◆ **HOW TO COMPLETE THIS TASK**
Whenever the string "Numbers" appears in a line below, please copy the line out.
═══ MATERIAL FOR THIS EXERCISE ═══
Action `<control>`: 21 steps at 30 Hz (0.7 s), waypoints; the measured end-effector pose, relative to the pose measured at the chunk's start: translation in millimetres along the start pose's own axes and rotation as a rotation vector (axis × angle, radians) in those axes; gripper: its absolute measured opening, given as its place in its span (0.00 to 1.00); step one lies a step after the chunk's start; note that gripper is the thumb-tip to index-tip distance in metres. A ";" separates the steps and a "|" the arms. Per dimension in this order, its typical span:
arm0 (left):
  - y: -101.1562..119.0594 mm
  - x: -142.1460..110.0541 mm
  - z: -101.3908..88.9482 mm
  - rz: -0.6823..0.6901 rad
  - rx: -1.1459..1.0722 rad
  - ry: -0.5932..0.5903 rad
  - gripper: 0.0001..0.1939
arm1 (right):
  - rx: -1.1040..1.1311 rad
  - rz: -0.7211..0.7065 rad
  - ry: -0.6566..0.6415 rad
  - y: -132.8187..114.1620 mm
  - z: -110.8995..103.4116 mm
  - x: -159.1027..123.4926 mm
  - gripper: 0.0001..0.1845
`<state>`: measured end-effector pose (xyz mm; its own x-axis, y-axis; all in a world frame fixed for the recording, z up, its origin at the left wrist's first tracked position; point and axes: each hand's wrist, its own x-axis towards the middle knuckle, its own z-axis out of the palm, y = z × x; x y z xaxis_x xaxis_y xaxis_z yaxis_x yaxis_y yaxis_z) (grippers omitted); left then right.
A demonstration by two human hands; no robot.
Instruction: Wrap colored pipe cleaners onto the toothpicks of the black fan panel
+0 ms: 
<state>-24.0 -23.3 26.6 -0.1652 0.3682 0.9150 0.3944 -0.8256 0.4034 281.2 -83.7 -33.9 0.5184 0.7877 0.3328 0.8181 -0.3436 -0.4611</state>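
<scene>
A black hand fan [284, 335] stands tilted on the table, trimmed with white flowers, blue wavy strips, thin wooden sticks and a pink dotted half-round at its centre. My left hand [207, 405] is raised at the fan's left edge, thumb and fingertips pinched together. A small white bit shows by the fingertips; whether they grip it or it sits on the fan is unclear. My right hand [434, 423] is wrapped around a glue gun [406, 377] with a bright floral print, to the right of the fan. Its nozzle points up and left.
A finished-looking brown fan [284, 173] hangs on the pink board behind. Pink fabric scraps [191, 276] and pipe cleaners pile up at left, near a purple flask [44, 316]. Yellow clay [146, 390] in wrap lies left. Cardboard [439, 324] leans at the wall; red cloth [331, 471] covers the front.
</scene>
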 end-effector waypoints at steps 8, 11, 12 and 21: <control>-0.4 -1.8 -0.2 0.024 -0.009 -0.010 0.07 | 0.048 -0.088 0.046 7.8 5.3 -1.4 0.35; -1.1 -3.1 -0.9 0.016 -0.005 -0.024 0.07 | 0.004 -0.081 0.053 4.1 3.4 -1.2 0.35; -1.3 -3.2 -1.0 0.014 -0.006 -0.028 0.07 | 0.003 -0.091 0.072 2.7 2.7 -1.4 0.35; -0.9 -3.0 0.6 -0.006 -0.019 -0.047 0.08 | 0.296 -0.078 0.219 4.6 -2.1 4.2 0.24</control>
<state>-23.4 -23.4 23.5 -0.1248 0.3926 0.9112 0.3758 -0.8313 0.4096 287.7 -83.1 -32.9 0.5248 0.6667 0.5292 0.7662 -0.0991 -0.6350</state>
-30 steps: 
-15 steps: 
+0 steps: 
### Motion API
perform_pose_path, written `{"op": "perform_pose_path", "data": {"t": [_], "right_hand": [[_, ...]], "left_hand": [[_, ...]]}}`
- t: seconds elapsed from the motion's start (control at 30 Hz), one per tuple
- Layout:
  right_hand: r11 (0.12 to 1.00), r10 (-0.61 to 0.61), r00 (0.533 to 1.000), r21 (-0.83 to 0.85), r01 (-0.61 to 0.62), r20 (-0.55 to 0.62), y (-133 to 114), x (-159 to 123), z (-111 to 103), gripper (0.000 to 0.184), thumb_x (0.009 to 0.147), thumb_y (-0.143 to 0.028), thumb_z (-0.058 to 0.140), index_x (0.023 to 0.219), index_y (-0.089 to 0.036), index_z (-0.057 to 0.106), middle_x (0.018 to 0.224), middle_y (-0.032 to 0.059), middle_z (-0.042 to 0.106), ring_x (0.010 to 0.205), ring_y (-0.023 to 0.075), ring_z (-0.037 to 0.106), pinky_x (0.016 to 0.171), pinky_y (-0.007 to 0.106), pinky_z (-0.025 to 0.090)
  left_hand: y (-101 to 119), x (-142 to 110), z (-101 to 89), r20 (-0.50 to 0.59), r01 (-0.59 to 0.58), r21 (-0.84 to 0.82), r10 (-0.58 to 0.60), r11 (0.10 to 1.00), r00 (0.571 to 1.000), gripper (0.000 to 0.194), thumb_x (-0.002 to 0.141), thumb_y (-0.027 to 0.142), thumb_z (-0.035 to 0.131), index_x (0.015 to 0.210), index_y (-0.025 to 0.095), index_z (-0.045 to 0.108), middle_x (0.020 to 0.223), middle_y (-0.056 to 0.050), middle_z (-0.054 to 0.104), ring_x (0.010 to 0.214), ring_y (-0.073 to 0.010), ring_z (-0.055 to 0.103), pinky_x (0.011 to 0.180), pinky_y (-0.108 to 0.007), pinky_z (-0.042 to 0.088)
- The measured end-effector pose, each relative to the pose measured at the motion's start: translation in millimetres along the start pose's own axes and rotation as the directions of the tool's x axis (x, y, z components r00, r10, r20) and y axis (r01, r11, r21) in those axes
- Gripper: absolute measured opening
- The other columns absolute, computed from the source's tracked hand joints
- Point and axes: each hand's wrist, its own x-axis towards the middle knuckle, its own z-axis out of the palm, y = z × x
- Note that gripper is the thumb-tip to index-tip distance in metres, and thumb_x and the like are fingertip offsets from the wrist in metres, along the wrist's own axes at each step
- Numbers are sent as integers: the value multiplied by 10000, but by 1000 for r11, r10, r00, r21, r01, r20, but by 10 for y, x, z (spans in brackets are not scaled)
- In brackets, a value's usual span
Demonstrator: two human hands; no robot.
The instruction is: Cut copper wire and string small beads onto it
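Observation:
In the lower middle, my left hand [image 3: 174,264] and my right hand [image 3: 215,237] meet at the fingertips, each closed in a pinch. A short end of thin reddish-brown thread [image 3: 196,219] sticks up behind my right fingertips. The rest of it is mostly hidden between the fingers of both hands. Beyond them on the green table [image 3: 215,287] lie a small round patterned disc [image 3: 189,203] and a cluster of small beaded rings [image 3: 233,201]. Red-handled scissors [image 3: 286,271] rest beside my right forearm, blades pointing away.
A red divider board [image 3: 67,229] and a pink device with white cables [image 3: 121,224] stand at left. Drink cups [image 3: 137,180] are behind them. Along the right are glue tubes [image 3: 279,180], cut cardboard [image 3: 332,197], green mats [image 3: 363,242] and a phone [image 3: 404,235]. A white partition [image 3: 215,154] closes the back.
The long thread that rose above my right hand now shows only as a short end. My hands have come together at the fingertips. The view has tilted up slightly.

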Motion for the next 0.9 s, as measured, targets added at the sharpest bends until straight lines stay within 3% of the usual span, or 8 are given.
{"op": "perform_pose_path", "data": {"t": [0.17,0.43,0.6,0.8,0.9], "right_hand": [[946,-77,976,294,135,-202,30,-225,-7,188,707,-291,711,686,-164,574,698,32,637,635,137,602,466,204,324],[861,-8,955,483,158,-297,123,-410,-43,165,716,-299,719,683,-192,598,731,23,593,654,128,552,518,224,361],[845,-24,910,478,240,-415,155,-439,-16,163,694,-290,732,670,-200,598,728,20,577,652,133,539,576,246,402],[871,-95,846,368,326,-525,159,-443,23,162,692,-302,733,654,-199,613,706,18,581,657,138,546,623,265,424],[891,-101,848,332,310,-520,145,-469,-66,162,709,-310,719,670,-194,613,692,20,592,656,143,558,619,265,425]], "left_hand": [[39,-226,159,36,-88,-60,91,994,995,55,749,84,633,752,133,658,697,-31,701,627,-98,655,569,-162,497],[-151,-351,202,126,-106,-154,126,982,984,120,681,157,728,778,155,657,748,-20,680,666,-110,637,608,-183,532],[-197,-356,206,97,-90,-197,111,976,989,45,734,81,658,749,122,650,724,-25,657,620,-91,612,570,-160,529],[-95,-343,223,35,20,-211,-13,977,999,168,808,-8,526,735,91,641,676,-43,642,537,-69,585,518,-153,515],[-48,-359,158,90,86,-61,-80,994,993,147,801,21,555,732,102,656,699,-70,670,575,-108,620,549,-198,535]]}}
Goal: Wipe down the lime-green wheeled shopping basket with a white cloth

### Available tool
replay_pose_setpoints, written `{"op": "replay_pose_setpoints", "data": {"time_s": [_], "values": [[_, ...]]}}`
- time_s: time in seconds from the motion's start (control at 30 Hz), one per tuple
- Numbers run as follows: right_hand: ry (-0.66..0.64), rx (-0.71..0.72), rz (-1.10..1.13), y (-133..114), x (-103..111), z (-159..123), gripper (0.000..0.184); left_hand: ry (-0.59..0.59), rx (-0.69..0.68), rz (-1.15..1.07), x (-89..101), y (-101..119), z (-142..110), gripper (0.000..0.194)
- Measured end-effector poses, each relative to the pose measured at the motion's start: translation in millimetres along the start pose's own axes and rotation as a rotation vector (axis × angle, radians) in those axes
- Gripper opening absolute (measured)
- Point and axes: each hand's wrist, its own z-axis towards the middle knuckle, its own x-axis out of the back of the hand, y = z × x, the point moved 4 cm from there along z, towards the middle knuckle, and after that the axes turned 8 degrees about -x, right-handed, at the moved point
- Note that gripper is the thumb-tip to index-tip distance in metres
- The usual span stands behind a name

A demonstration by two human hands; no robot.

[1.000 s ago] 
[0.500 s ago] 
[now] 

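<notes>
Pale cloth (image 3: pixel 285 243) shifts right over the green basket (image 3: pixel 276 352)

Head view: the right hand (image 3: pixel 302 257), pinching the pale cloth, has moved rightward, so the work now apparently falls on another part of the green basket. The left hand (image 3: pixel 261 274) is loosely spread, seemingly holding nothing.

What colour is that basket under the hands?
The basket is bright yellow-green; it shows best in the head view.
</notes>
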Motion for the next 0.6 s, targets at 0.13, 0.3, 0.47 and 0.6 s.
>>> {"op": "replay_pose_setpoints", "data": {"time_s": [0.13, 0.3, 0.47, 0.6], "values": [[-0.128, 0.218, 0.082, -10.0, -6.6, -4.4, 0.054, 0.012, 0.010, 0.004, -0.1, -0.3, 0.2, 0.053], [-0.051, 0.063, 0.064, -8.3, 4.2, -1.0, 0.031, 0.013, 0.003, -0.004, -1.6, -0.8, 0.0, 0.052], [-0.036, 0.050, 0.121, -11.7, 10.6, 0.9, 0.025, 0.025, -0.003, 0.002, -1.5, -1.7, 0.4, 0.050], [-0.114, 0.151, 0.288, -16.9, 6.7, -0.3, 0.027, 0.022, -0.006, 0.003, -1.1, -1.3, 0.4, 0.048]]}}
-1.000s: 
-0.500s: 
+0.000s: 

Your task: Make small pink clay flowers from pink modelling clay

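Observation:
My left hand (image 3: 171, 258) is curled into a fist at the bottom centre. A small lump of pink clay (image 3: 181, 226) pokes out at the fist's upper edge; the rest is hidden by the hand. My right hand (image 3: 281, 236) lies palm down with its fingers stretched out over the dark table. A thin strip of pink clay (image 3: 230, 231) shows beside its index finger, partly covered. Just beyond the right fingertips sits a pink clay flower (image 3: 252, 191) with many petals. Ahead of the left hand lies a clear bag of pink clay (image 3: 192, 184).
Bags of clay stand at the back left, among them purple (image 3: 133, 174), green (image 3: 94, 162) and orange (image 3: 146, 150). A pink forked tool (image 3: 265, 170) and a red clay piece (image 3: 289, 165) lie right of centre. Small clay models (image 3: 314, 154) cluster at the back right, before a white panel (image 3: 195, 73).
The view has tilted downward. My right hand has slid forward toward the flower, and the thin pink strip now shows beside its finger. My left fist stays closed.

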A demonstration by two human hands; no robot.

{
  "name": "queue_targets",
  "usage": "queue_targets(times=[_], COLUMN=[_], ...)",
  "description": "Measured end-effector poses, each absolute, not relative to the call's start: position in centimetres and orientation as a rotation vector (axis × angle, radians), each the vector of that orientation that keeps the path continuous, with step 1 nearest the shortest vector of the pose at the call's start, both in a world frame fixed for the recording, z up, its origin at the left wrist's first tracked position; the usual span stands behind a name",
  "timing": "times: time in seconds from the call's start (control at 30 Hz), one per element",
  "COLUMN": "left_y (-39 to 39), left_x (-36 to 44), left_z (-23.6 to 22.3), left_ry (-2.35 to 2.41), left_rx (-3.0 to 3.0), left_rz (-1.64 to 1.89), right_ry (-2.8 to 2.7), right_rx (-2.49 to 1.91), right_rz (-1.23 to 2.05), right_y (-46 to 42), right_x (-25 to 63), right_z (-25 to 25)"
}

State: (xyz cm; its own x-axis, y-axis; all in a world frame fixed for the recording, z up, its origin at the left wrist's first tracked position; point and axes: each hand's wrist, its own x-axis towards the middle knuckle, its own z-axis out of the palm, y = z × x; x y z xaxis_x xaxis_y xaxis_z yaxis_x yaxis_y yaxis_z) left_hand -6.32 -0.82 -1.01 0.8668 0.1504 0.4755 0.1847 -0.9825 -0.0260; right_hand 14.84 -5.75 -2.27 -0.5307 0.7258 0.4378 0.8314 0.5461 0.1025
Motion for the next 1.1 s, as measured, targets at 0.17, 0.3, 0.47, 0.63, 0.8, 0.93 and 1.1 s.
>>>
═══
◆ **COMPLETED EXERCISE**
- Numbers are sent as integers: the value multiplied by 10000, but by 1000 for r11, r10, r00, r21, r01, r20, but by 10 for y, x, z (spans in brackets are not scaled)
- Numbers run as follows: right_hand: ry (-0.66..0.64), rx (-0.71..0.72), rz (-1.10..1.13), y (-133..114), x (-103..111), z (-159..123), gripper (0.000..0.184); left_hand: ry (-0.59..0.59), rx (-0.69..0.68), rz (-1.15..1.07), x (-89..101), y (-101..119), z (-142..110), gripper (0.000..0.194)

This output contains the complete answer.